* Aim of the exercise *
Ignore the pictures in the data below and set down exactly the lines from its first line through the line containing "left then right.".
START Collected data
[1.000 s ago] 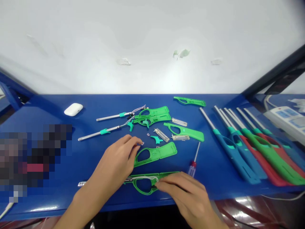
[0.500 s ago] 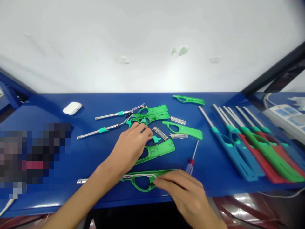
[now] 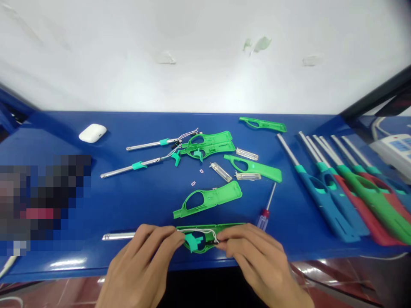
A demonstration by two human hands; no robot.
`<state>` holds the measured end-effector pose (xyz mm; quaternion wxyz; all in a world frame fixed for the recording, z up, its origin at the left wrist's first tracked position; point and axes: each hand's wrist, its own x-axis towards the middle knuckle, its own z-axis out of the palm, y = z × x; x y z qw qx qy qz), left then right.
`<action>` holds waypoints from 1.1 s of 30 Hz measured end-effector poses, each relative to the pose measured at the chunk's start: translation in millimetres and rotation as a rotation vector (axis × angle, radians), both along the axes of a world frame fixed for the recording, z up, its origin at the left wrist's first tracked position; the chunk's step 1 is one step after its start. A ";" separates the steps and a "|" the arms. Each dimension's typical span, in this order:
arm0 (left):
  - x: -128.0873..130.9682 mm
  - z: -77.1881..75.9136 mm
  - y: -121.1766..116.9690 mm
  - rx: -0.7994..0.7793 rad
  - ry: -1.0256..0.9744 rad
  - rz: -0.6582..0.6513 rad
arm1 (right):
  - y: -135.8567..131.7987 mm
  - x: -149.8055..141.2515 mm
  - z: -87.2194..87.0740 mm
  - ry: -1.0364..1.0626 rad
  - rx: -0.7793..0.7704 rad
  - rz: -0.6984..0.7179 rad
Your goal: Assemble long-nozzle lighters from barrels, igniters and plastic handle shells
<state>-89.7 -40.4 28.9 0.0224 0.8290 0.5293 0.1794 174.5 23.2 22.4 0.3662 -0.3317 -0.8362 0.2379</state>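
Near the front edge of the table, a green lighter half-shell (image 3: pixel 205 226) lies with its hollow side up, a metal tube (image 3: pixel 117 236) sticking out to the left. A teal trigger (image 3: pixel 193 242) sits over its finger loop, touching the fingertips of my left hand (image 3: pixel 144 252), which pinch it. My right hand (image 3: pixel 257 254) is closed at the shell's right part, thumb and fingertips gripping the small black igniter (image 3: pixel 210 242) where the white wires (image 3: pixel 205 231) end. My fingers hide part of the shell and tube. Just behind lies another green half-shell (image 3: pixel 221 196).
Metal tubes with wires (image 3: pixel 146 165), more green shells (image 3: pixel 212 141), clear fuel tanks (image 3: pixel 221 171) and small pale clips (image 3: pixel 193 183) lie behind. To the right are a screwdriver (image 3: pixel 263 216) and several assembled lighters (image 3: pixel 324 205). A white earbud case (image 3: pixel 93 133) sits back left.
My left hand came back from the loose parts behind, bringing the teal trigger to the front shell. My right hand stayed at the shell. The view has shifted slightly.
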 end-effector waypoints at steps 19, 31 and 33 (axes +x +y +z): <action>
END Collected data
* Completed task *
[1.000 s ago] 
[0.500 s ago] 
[now] 
A demonstration by two human hands; no robot.
`<state>` holds the measured end-effector pose (xyz mm; quaternion wxyz; all in a world frame fixed for the recording, z up, its origin at the left wrist's first tracked position; point and axes: each hand's wrist, its own x-axis towards the middle knuckle, its own z-axis out of the palm, y = z × x; x y z qw qx qy qz), left then right.

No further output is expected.